| Outcome | Probability | Yes Bid | Yes Ask | 24h Change | Volume | |
|---|---|---|---|---|---|---|
| Sarah Adlakha | 2% | 0¢ | 2¢ | — | $9K | Trade → |
| Cindy Hyde-Smith | 99% | 99¢ | 100¢ | — | $2K | Trade → |
This market asks which candidate will be the Republican nominee for the U.S. Senate from Mississippi. It matters because the nominee determines who represents the party in the general election and shapes the contest's competitiveness.
Mississippi's Republican nomination process is decided through state primary elections and, if required, a runoff between the top candidates. Historical patterns in Mississippi favor candidates with strong name recognition, organized state networks, and high turnout among conservative base voters. National attention, endorsements, and fundraising can accelerate or reshape a primary contest in the run-up to the nomination.
Market odds reflect the collective expectations of traders based on available public information and will move as new data (polls, endorsements, filings, primary results) arrives.
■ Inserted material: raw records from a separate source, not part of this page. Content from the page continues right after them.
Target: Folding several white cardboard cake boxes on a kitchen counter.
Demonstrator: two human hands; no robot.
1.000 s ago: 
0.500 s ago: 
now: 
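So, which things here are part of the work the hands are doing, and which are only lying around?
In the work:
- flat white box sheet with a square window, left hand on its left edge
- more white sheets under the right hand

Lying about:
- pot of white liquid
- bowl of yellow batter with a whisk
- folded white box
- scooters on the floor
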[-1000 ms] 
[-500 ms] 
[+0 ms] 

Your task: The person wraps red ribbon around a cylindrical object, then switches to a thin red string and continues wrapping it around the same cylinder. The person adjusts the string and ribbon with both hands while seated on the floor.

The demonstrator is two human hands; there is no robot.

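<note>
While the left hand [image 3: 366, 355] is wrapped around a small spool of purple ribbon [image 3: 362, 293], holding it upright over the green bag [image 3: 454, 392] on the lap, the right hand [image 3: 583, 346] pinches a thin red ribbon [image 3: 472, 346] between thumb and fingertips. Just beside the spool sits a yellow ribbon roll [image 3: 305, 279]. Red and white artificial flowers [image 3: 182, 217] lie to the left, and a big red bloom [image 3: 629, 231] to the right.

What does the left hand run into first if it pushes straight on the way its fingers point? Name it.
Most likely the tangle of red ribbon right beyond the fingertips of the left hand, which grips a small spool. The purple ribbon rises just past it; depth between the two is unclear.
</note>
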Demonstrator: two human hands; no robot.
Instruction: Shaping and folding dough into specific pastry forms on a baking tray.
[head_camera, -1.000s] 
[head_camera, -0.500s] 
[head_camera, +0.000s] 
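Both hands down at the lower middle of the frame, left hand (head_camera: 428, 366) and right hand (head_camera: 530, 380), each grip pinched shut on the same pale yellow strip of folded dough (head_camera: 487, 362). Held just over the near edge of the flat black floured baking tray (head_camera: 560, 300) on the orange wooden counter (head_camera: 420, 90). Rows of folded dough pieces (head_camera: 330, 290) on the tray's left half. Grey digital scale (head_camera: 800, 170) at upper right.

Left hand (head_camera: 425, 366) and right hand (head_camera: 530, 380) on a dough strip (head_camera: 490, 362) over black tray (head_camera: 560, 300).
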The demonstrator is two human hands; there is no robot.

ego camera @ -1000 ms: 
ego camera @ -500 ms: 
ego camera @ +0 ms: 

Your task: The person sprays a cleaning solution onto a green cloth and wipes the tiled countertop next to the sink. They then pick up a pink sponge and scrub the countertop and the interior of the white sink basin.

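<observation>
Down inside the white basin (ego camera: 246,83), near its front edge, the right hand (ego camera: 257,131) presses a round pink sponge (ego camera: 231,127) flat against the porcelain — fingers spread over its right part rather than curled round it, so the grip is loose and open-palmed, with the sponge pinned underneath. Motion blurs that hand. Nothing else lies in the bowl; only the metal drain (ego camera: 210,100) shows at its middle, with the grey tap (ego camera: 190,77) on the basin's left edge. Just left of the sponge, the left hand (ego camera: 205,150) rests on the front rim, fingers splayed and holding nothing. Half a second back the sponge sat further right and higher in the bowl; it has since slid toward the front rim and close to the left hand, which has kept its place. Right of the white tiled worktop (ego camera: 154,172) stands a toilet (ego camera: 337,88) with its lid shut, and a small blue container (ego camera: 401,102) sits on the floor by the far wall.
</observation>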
Treat market prices as a real-time signal of perceived likelihood, not a definitive prediction or campaign advice.
The nominee is the individual officially designated by Mississippi’s nomination process (primary and any runoff) and recognized by the state party as the Republican candidate for the U.S. Senate in the upcoming general election; resolution follows official certification and the market’s specific rules.
Resolution timing depends on Mississippi’s primary schedule and any subsequent runoff or certification steps; a TBD close means the market will resolve once the official nominee is certified or as specified by the platform’s resolution rules.
If no primary candidate wins the threshold required for outright nomination, a runoff between top finishers delays the final outcome and can reset dynamics—introducing new endorsements, fundraising shifts, or turnout changes that the market will incorporate.
Key influencers include the incumbent (if running), statewide elected officials or well-known local politicians, major donors and PACs providing resources, prominent party leaders or interest-group endorsers, and grassroots organizers who drive turnout.
Major polling releases, notable endorsements or withdrawals, campaign finance reports showing large fundraising changes, primary or runoff vote returns, and legal or eligibility developments are the primary catalysts for rapid price movement.